Contudo, o construcionismo relacional não pode ser entendido como uma perspectiva em que a realização de pesquisas e intervenções são realizadas sem planejamento algum. Ao contrário, essa perspectiva aponta para a importância da reflexão, da descoberta do "como", bem como das escolhas metodológicas e das técnicas mais alinhadas com a multiplicidade, com a valorização da história e dos valores das comunidades participantes, circunscrevendo, dessa maneira, uma dimensão ética relevante.

Essa abordagem também pode ser considerada potente para o trabalho com grupos, na medida em que busca o empoderamento de seus membros, apresentando-se como uma possibilidade para o trabalho em contextos como o de famílias em situação de vulnerabilidade social, em instituições que acolhem indivíduos com doenças estigmatizantes como o câncer e a AIDS. É uma abordagem ainda aplicável na mediação de conflitos dentro das organizações e em governos, na construção de políticas públicas, dentre outras possibilidades.

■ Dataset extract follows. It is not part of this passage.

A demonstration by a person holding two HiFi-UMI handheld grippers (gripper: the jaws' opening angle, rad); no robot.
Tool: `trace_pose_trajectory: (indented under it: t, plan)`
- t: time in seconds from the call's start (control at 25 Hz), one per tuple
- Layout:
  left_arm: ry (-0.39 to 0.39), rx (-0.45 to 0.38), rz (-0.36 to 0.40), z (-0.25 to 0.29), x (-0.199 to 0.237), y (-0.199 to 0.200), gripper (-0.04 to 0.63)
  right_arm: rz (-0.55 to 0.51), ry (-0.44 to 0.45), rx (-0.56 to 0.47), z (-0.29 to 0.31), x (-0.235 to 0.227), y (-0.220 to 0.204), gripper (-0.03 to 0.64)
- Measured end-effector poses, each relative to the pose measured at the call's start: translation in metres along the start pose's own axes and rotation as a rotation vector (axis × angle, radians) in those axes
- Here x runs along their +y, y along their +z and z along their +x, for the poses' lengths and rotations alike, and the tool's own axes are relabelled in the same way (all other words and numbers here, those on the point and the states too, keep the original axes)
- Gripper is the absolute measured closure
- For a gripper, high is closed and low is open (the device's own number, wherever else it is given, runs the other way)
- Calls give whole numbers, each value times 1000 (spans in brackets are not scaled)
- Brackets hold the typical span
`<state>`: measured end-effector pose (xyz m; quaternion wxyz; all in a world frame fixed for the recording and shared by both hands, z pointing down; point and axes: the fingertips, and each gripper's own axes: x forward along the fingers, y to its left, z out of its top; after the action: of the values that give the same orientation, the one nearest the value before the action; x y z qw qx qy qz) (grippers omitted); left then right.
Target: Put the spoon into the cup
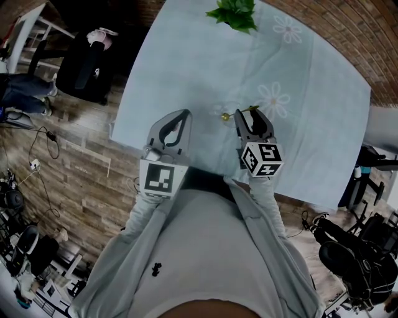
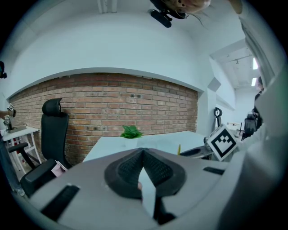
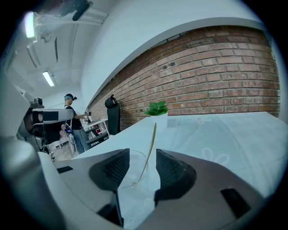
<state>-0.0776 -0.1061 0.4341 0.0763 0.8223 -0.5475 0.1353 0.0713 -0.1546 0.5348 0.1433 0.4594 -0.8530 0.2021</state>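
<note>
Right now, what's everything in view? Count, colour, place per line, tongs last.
clear glass cup: one, transparent, on the table just ahead of the right tongs
thin yellow spoon: one, yellow, leaning inside the cup
cloth-covered table: one, pale blue with white daisies, in front of the person
leafy potted plant: one, green, at the table's far edge
black office chair: one, black, beside the table near the wall
brick wall: one, red-brown, behind the table
bystander: one, dark top, far back in the right gripper view
left tongs: one, grey, shut, empty
right tongs: one, grey, open, holding nothing
</note>
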Motion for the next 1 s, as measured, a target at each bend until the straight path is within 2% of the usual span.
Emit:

Finalmente, o livro é relevante por convidar o leitor a ampliar seus limites no fazer pesquisa, configurando-se, assim, em uma obra promotora de mudança e construção de fazeres éticos e políticos, marcados pela humanização constante das relações interpessoais.

 

REFERÊNCIA

McNamee, S., & Hosking, D. M. (2012). Research and social change: A relational constructionist approach. New York, NY: Routledge.         [ Links ]

 

 

Endereço para correspondência
Cintia Bragheto Ferreira
E-mail: cintiabragheto@hotmail.com

Recebido em 25/02/2013.
1ª Revisão em 01/03/2013.
Aceite Final em 04/03/2013.

 

 

1 Cintia Bragheto Ferreira é psicóloga, mestre e doutora em Enfermagem em Saúde Pública pela Escola de Enfermagem de Ribeirão Preto da Universidade de São Paulo. Professora Adjunta do curso de Psicologia da Universidade Federal de Goiás, Campus Jataí.